日本に戻るなら問題ないでしょ、と言われるけど。
ルフカイ監督がクラブを去り、細貝自身も左足太腿肉離れ、右足小指骨折などケガに見舞われて復帰以降は控えに回った。レギュラーの座を取り戻すべくもがいたものの、ウインターブレイクの間にクラブはアンカーを補強。細貝はベンチ入りすらままならなくなった。
「ウインターブレイクが終わって、チームに合流した時点でも移籍は考えてなかったんです。でもかなり厳しい立場にあることは理解できましたし、これからのサッカーキャリアを考えても、これはもう決断しなきゃいけない、と」
勝負を賭けたシーズンで消化不良に終わった悔しさは狂おしいほどに残った。だが、欧州の移籍市場が1月いっぱいでクローズとなり、迅速に次の行動に移さなければならなかった。獲得に手を挙げてくれたのが、複数のJリーグのクラブだった。

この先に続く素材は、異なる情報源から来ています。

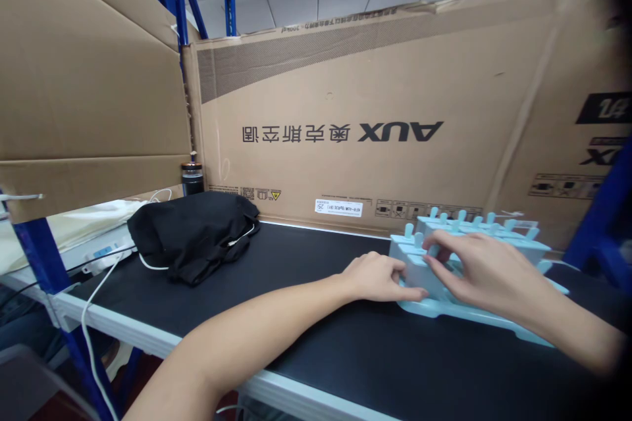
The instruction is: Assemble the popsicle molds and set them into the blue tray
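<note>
A light blue popsicle mold set (428, 307) stands on the black tabletop at the right, with several upright stick handles along its top. My left hand (378, 277) rests at the mold's near left side, its thumb along the lower front and its fingers curled against the side wall. My right hand (474, 270) reaches over the front of the set, thumb and index finger pinching one light blue stick handle (433, 250). The right hand and wrist hide part of the mold's front and middle.
Crumpled black cloth (192, 233) lies at the left, a dark jar (192, 179) behind it. A white cable (87, 322) hangs over the table's metal edge (296, 392). Large cardboard panels (345, 92) and blue posts (42, 253) enclose the table.
</note>
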Demonstrator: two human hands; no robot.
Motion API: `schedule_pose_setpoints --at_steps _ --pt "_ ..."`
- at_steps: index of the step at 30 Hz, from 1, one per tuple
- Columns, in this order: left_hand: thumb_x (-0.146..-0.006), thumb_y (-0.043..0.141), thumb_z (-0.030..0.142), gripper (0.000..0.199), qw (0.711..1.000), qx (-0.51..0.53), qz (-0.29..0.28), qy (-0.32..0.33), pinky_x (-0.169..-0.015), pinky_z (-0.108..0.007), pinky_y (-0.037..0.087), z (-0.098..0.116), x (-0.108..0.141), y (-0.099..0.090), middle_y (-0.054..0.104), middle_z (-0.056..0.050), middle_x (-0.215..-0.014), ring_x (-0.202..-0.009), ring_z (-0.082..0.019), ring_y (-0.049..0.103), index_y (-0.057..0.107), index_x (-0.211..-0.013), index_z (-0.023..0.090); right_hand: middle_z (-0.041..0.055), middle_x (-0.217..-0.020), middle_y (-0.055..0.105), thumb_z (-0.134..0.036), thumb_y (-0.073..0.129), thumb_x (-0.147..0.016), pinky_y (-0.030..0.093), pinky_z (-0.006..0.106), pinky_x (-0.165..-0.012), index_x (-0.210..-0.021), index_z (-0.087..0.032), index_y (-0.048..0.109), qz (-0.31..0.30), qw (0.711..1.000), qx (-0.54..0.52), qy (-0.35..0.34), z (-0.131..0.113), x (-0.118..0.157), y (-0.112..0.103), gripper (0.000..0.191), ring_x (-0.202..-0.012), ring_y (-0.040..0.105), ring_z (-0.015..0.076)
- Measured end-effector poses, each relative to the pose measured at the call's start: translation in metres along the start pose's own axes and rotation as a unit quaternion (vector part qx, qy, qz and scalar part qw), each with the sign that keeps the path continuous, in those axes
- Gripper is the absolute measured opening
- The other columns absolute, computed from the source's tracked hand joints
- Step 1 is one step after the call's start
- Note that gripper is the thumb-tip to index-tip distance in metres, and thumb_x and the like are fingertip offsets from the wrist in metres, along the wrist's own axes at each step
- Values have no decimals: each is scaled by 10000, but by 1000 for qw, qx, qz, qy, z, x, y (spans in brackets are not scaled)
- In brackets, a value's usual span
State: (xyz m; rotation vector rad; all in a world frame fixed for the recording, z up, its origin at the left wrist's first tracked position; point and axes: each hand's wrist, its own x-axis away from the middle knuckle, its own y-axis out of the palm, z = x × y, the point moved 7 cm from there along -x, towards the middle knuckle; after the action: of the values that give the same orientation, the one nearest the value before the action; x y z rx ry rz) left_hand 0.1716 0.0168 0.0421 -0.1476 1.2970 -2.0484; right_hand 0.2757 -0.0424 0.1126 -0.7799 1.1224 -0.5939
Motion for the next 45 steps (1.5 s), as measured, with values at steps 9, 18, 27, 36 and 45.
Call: schedule_pose_setpoints --at_steps 9,18,27,36,45 --pt "-702 550 657 444 1000 -14 0 0 -670 -251 423 0 0 1 648 29 -790 -812 -172 611 584 -747 217 73 -798 677 -382 398 -864 419 365 -719 -991 -151 616 58 996 41 -50 -16 2 -7 341 -732 621 226" --pt "-707 529 655 436 999 -33 -11 -3 -676 -270 445 -1 -1 2 649 15 -812 -834 -194 619 597 -779 230 87 -883 692 -408 394 -867 453 393 -713 -985 -138 631 117 986 76 -87 -23 5 -9 378 -750 640 242" --pt "-723 508 675 479 998 -65 -9 -5 -709 -292 461 1 0 1 666 -16 -867 -871 -227 631 618 -840 223 65 -879 692 -381 394 -873 474 383 -676 -984 -151 646 112 989 52 -79 -21 4 -7 359 -747 637 233" --pt "-744 476 668 492 996 -88 -14 4 -718 -316 477 5 1 2 658 -40 -827 -875 -241 630 618 -866 214 101 -934 684 -368 401 -865 470 408 -746 -967 -139 632 92 993 37 -63 -18 5 -4 341 -844 641 254" --pt "-749 452 681 525 995 -104 -12 8 -729 -332 486 5 0 3 659 -53 -850 -883 -253 632 616 -916 211 95 -929 672 -357 401 -876 473 391 -735 -981 -145 618 110 990 33 -76 -19 5 -2 321 -824 630 237"
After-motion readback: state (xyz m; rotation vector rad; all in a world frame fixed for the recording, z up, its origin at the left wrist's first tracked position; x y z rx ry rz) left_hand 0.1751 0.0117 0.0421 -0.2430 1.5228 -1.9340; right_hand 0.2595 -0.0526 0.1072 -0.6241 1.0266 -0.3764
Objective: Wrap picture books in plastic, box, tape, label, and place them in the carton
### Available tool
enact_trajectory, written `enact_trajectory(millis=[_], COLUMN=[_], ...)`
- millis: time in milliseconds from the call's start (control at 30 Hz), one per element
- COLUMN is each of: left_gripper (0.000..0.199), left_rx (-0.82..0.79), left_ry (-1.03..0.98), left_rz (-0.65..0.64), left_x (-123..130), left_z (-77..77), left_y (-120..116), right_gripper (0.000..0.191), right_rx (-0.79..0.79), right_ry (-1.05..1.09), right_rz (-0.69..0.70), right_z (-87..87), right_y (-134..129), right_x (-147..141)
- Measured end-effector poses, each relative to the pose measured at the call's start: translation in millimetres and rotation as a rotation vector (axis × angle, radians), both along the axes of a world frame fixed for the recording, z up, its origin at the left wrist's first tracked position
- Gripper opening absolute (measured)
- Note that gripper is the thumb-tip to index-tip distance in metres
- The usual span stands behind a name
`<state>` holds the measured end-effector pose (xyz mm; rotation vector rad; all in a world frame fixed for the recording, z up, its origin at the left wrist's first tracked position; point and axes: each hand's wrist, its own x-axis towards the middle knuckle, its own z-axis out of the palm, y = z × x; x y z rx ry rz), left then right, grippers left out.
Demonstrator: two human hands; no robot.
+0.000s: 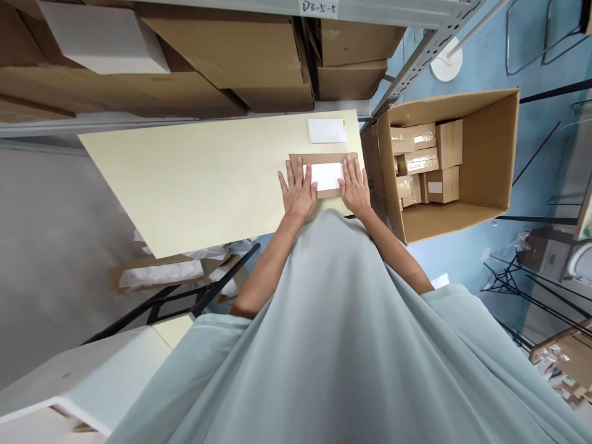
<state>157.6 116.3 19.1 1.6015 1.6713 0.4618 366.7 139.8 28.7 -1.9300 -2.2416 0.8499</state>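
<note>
A flat brown cardboard box [328,193] lies near the right end of the pale yellow tabletop [208,185]. On its upper face is a white label [326,176]. My left hand [298,192] rests flat over the box's left part, fingers spread and touching the label's left edge. Over the right part lies my right hand [354,188], fingers stretched out, with fingertips at the label's right edge. Both palms face down and hold nothing. Just beyond the box, a white rectangular pad or stack of labels [326,131] sits on the tabletop.
To the right stands a large open carton [485,148] holding several small taped boxes [441,185]. A metal shelf [370,9] with big cardboard boxes [231,49] runs along the far side. A white stand base [446,60] is on the blue floor.
</note>
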Motion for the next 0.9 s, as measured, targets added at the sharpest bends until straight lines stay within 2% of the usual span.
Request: enact_trajectory(millis=[133, 300, 367, 533, 667, 767, 900], left_gripper=[0.073, 0.067, 0.066, 0.07, 0.072, 0.072, 0.075], left_rx=[0.023, 0.017, 0.013, 0.03, -0.003, -0.001, -0.034], left_ry=[-0.016, -0.049, -0.038, 0.035, 0.133, 0.17, 0.2], left_rz=[-0.018, -0.226, -0.268, -0.269, -0.224, -0.224, -0.196], left_x=[2.1, 11.4, 10.6, -1.6, -10.4, -13.6, -21.5], left_z=[0.5, 3.3, 4.8, 8.9, 8.7, 7.4, 8.5], left_y=[-2.3, -3.9, -3.5, -7.4, -13.5, -16.6, -22.8], right_gripper=[0.07, 0.069, 0.067, 0.057, 0.057, 0.062, 0.076], right_rx=[-0.002, -0.014, -0.017, 0.017, 0.002, -0.043, -0.147], right_ry=[-0.038, -0.062, -0.039, 0.106, 0.169, 0.207, 0.337], right_rz=[-0.077, -0.1, -0.098, -0.177, -0.361, -0.467, -0.47], right_z=[-2.8, 3.7, 7.5, 6.0, -2.4, -3.5, -1.9], right_y=[-4.6, -6.7, -6.4, -11.3, -15.5, -12.1, -16.1], right_x=[-3.0, -9.8, -10.3, -12.5, -24.1, -27.6, -10.9])
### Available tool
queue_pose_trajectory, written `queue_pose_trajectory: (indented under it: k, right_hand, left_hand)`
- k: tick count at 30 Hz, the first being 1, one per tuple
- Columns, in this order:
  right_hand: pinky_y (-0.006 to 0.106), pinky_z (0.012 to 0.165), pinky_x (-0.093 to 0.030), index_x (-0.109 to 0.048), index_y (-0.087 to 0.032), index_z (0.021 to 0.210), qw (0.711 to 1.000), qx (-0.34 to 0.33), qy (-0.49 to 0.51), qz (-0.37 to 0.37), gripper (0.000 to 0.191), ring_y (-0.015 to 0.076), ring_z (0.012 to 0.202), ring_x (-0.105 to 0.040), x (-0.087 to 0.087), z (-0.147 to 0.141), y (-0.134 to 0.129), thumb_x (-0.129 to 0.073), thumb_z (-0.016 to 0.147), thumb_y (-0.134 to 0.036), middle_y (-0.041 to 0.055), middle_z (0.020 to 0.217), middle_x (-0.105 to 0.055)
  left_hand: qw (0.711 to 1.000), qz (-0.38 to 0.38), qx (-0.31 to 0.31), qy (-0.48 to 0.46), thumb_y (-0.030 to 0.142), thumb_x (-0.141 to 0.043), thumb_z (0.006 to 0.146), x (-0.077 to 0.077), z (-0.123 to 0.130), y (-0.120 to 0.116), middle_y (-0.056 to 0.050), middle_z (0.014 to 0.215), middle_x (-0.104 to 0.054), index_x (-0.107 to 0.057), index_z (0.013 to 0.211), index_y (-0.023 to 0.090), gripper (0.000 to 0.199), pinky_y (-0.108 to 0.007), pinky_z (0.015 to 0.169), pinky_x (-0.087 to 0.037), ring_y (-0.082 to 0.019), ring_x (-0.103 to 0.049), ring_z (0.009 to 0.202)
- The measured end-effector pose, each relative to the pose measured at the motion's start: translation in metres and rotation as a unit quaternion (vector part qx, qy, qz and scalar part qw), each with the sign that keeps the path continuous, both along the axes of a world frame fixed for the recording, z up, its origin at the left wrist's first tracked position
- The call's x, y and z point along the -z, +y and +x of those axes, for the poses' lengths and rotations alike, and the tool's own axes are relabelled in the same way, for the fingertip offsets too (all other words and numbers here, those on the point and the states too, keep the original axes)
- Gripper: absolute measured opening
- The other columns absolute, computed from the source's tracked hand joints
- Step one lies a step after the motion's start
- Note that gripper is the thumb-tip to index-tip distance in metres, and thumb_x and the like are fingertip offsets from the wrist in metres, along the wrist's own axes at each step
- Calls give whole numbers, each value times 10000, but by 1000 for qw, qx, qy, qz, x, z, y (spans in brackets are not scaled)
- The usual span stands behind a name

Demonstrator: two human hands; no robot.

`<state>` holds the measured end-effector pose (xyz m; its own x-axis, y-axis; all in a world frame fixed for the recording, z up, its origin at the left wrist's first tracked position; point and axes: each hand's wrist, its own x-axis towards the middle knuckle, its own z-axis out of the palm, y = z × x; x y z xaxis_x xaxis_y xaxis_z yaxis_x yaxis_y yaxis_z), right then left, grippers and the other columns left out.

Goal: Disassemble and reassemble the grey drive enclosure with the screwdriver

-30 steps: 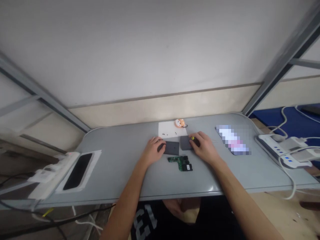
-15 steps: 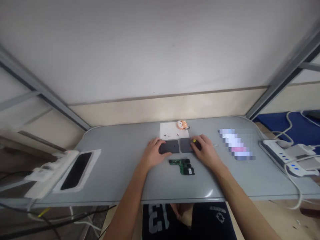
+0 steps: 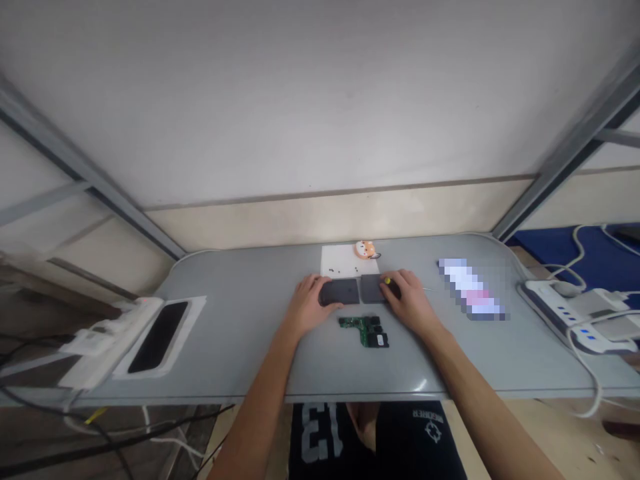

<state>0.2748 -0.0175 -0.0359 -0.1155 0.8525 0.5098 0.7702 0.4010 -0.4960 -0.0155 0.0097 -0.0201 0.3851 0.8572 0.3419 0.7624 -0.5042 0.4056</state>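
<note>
At the far left of the gray tabletop [image 3: 235, 333], a long white plastic power strip [image 3: 120, 333], then a flat black slab [image 3: 159, 337] on white paper. Next, the left hand [image 3: 310, 300], pinching the left end of a flat dark gray rectangle [image 3: 345, 291] between thumb and fingers. Behind that, a square white paper sheet [image 3: 341, 257] with tiny dark bits; in front, a green circuit board [image 3: 364, 327]. Just beside the rectangle, a second flat dark gray piece [image 3: 371, 288], its right end at the right hand [image 3: 409, 292], curled around a thin tool [image 3: 395, 288] with a yellow-ended black handle. Farther right, a bright, blurred phone screen [image 3: 471, 289].
</note>
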Motion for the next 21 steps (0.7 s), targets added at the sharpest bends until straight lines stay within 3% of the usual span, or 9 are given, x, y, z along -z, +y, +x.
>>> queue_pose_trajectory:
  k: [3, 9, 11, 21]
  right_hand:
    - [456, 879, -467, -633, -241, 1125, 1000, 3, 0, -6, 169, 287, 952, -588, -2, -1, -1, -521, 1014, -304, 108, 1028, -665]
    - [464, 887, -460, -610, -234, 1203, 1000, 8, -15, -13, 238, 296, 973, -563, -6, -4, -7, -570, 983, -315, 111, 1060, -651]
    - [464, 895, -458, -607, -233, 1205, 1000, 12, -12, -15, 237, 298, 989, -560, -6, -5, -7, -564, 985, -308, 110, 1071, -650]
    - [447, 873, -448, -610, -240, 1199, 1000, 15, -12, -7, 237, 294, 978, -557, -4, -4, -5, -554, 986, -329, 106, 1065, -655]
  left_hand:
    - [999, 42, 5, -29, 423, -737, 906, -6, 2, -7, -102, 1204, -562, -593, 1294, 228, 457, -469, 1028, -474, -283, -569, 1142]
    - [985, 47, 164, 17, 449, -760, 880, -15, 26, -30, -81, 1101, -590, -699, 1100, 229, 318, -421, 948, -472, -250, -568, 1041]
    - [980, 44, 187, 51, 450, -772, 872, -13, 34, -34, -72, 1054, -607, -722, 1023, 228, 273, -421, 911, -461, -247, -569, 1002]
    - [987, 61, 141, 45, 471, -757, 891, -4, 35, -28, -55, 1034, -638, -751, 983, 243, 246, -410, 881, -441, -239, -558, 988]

「自分に声を掛けてくれたことは本当にうれしかったし、Jリーグでのプレーを真剣に検討するようになりました。ただ、日本に戻るなら別に何の問題もないでしょって人は思うかもしれないけど、そんな簡単なものじゃないです。丸6年離れているし、ドイツと日本ではサッカーの種類も違う。Jリーグのレベルが高いことも分かっていますから」
不安もあったなかで、柏レイソルに惹かれていく自分がいた。
J復帰ではなく、他国リーグへと「挑戦」する感覚。
条件面で選んだのではない。
「僕のことを一番、必要としてくれているなって感じたんです。本当に熱心に誘ってくれましたから。悩んだ結果、レイソルで挑戦するイメージができました」
覚悟は決めた。レイソルの力になりたいと心から思えた。彼は言った。
「人から見ればJリーグ復帰なんでしょうけど、僕が受ける感覚はちょっと違う。ほかの国のリーグに行くのと同じく、『挑戦』なんです」
手のひらの絆創膏は、苦悩と決意の証でもあった。